On the other hand, perhaps some philosophers are simply hell-bent on examining it up in the theoretical/meta-ethical clouds. Exchanging purely intellectual assessments about it as though it has nothing much to do at all with flesh and blood human interactions. For, example, the interactions that precipitate moral and political conflagrations.

Nope, that's not what Will Durant's "epistemologists" consider relevant to the "human condition". Only when we are able technically to pin down objective definitions are objective deductions even possible at all. Or there about?
`There are many moral nihilists who are not outspoken about their moral nihilism because it has a bad stigma to it. This is not an act of hypocrisy for a moral nihilist, because as stated; this is a meta-ethical position. Because of this, there are no ethical rules on how anybody ought to act within the doctrine of moral nihilism.
Then it's just a matter of whether this "meta-ethical" "doctrine" begins to manifest itself "in your head" as a "fractured and fragmented" moral philosophy.

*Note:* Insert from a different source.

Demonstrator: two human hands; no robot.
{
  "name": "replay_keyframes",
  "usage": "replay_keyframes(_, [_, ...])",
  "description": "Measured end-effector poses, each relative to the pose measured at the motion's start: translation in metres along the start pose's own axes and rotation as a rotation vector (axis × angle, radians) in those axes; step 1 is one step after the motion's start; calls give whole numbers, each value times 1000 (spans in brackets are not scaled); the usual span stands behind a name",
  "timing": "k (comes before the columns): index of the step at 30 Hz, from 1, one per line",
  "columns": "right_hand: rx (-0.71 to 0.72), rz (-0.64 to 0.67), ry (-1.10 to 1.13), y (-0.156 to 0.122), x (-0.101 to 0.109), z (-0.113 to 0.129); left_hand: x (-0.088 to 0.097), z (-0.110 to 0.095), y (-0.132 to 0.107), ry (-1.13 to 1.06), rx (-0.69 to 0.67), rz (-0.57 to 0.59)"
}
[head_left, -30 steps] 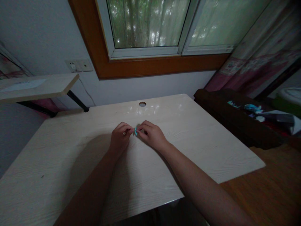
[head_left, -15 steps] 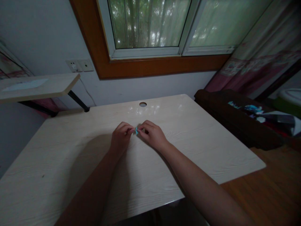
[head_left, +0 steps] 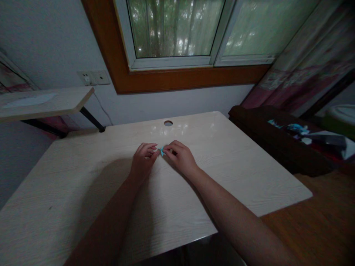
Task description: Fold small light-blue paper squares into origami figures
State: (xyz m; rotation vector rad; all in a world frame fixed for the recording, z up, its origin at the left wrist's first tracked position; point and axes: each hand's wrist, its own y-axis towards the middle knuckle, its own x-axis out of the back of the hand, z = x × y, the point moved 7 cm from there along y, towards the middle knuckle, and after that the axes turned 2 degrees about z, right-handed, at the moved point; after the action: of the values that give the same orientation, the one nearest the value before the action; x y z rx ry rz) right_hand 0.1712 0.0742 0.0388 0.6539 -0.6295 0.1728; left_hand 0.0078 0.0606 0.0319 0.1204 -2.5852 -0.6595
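A tiny turquoise ribbon bow [head_left: 162,151] is between my two hands, just over the middle of the pale wooden desk [head_left: 238,177]. My right hand [head_left: 180,154] pinches the bow's right side between thumb and forefinger. On the other side, my left hand [head_left: 144,157] has its thumb and forefinger parted. Its thumb tip is close to the bow's left loop; whether it touches is too small to tell.
At the back left, a raised shelf [head_left: 47,107] stands on black legs. A round cable hole [head_left: 168,123] lies beyond my hands. To the right, a dark brown piece of furniture [head_left: 255,129] bears turquoise scraps [head_left: 298,128] and cloth.
My left thumb and forefinger have come apart from their pinch. The bow now shows more of its loops, while my right hand keeps its hold almost in place.
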Motion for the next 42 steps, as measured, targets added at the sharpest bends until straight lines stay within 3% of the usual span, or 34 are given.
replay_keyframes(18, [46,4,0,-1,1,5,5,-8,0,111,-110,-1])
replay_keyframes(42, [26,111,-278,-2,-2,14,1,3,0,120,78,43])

It is purely a position attempting to identify facts, rather than a position attempting to identify proper codes of conduct. This means that you could be a secret moral nihilist while simultaneously lying about not being a moral nihilist – and within the doctrine of moral nihilism, there would be nothing forbidding this kind of untruthful behavior.
Indeed, just ask the sociopaths among us and the crony capitalists who run the world how far that can be taken.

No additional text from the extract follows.